[PROMPT]:
Only certain lines below are wanted: those starting at the line containing "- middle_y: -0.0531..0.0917" and ending at the line containing "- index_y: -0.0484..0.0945", both included, each retyped exactly.
========================
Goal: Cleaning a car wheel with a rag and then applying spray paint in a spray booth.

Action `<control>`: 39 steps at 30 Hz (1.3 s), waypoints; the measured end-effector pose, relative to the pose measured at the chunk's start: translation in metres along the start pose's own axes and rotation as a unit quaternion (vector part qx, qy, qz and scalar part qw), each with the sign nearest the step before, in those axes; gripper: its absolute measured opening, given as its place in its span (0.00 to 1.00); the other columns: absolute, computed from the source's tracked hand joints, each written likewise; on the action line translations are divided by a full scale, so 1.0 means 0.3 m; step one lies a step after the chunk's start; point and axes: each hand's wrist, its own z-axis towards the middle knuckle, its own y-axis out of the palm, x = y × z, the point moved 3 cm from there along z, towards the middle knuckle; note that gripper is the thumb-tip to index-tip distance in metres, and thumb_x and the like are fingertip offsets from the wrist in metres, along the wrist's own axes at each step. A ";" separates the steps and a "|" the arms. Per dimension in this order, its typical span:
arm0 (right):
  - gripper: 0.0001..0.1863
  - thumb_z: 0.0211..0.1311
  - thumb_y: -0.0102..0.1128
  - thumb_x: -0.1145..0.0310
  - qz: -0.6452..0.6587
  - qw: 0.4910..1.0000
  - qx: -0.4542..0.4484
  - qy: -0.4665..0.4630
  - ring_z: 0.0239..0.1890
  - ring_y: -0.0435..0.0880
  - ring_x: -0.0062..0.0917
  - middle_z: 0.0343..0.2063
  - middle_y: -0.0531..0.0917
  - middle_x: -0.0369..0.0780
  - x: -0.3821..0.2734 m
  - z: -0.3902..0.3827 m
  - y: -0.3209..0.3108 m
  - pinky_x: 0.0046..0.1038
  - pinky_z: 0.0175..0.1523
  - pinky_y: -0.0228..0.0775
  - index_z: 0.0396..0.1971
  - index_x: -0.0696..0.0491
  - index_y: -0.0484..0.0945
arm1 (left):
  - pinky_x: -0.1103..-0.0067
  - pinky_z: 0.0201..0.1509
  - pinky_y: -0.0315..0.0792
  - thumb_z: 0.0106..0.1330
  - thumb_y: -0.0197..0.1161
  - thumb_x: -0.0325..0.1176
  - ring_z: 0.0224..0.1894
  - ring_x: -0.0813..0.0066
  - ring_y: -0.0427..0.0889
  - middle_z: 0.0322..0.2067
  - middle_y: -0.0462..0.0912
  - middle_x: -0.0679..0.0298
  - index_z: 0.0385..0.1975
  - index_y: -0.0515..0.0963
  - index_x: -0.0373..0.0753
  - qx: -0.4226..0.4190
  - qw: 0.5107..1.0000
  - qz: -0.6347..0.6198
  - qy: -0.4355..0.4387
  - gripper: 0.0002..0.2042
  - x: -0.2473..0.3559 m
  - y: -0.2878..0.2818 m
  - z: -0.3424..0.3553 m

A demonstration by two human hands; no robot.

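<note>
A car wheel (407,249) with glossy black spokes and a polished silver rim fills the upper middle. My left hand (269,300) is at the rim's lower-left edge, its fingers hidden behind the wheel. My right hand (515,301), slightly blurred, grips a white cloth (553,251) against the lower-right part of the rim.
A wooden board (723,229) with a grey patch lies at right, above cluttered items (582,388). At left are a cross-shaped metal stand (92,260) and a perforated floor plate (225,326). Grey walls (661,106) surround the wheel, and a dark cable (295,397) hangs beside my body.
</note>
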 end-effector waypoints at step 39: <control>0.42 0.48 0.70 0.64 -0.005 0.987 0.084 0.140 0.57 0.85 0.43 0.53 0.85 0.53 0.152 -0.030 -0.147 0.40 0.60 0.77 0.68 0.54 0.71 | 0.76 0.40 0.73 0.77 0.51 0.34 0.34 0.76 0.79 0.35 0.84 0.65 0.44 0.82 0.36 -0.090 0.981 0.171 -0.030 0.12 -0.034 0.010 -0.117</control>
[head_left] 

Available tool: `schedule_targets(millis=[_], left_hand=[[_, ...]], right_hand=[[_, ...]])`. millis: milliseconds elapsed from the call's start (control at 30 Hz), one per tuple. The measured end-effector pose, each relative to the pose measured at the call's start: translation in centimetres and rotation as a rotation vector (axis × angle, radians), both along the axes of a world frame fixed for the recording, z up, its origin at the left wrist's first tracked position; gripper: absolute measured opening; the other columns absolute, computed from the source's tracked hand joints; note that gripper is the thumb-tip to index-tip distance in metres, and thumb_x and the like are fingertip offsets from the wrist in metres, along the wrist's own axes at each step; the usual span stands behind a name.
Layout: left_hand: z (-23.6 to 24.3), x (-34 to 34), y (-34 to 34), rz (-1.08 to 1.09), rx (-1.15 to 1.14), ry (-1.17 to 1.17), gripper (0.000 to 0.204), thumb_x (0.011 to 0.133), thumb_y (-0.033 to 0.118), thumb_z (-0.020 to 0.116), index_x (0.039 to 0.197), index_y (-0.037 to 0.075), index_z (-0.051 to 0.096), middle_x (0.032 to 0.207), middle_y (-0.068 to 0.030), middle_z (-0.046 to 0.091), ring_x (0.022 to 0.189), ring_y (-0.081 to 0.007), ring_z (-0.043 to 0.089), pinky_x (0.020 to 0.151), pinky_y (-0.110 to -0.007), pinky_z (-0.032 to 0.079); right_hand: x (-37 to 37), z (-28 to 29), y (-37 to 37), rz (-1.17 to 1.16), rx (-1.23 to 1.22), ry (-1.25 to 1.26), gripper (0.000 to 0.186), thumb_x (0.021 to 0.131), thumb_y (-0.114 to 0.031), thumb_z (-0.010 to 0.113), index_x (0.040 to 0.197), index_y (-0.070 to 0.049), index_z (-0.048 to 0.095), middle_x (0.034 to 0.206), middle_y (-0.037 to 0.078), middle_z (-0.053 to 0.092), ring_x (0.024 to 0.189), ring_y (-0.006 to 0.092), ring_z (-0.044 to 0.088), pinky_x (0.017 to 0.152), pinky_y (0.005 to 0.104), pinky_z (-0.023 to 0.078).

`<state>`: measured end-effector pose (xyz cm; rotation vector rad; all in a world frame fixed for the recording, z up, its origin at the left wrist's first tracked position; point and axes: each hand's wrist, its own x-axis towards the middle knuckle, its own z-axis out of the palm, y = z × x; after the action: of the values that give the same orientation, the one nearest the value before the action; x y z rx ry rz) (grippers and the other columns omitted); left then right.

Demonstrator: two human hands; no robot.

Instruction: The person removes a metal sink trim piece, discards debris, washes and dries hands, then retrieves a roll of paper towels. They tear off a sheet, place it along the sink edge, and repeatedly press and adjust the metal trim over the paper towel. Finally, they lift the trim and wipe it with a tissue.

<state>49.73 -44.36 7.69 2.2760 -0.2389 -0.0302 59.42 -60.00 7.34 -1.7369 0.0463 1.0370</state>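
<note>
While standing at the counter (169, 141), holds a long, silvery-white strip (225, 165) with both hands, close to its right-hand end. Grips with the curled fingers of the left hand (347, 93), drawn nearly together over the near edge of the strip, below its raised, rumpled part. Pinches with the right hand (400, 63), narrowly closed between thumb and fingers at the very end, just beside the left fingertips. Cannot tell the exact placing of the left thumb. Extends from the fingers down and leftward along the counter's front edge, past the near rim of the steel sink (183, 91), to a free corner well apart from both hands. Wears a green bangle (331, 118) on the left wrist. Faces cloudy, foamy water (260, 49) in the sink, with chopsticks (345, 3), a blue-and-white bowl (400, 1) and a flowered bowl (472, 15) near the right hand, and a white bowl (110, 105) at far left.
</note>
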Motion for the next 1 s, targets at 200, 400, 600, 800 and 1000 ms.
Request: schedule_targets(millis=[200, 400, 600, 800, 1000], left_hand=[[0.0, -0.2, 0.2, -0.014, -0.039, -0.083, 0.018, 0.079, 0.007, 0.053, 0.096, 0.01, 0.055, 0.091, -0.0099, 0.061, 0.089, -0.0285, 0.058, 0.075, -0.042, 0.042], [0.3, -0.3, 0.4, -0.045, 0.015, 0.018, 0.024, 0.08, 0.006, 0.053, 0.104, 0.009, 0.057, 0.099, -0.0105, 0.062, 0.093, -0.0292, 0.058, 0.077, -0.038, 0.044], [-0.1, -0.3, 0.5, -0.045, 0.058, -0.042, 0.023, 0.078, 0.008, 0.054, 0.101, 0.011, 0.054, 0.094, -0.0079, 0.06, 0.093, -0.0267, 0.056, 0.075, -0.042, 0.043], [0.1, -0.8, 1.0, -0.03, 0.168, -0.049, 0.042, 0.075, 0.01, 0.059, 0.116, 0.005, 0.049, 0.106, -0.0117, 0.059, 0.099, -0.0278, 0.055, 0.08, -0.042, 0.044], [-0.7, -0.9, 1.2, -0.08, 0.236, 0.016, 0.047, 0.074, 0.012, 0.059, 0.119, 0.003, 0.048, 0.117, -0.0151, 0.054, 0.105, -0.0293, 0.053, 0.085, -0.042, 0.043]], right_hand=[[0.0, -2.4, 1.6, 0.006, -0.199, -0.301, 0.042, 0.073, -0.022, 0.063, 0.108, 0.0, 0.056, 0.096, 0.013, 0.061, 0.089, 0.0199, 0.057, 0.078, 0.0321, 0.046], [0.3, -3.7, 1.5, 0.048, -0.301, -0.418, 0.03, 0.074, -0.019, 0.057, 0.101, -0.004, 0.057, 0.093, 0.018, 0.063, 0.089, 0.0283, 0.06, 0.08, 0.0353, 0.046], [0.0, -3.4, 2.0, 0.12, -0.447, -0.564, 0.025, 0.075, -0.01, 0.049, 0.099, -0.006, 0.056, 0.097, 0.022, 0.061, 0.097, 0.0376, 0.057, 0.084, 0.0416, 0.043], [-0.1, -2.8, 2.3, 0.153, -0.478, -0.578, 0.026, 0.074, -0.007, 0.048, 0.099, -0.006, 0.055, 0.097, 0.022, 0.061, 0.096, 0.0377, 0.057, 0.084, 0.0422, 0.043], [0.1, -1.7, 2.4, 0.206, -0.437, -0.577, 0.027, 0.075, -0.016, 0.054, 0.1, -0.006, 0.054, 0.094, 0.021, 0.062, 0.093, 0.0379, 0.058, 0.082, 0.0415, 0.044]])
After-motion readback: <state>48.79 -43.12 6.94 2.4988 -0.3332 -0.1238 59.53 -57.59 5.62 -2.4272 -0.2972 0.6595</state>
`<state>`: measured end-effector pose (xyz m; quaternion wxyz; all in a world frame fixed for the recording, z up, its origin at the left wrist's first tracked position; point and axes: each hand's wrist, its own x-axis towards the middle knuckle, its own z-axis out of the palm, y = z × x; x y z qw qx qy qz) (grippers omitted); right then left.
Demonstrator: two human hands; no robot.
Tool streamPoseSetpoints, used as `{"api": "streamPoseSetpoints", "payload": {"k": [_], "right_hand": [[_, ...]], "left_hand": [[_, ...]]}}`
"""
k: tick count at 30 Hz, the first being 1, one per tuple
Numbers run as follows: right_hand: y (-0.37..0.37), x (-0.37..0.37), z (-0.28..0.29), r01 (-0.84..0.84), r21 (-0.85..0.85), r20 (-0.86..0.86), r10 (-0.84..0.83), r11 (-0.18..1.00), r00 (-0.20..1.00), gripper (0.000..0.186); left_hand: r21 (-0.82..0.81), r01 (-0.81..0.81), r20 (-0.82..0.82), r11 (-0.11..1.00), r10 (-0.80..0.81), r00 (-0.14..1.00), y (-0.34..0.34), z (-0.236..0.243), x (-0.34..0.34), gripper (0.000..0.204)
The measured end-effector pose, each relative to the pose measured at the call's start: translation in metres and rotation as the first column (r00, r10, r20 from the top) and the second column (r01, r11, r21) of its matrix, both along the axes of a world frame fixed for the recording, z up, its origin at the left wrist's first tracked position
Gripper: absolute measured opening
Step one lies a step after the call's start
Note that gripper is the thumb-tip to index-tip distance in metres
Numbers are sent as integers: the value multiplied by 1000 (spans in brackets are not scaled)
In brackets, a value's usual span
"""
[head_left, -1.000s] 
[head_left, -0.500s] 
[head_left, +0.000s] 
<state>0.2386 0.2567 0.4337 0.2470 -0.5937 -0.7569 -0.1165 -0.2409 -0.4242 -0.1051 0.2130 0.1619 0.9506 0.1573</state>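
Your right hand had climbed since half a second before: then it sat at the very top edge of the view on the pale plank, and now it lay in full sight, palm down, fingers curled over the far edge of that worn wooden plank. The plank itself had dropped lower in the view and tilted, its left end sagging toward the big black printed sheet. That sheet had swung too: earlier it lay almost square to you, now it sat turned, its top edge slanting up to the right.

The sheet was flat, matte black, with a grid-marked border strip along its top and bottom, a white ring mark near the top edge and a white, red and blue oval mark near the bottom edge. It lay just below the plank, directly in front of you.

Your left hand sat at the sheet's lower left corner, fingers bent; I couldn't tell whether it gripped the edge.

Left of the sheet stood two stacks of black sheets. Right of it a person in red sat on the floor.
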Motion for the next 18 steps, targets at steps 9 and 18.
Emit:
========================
[SOLUTION FOR THIS TASK]:
  - middle_y: -0.0531..0.0917
  - middle_x: -0.0369..0.0780
  - x: -0.3821..0.2734 m
  - z: -0.3902..0.3827 m
  - y: -0.3209..0.3108 m
  - pinky_x: 0.0046..0.1038
  - pinky_z: 0.0175..0.1523
  - pinky_y: -0.0228..0.0775
  - index_z: 0.0396..0.1971
  - index_x: -0.0696..0.0491
  - index_y: -0.0484..0.0945

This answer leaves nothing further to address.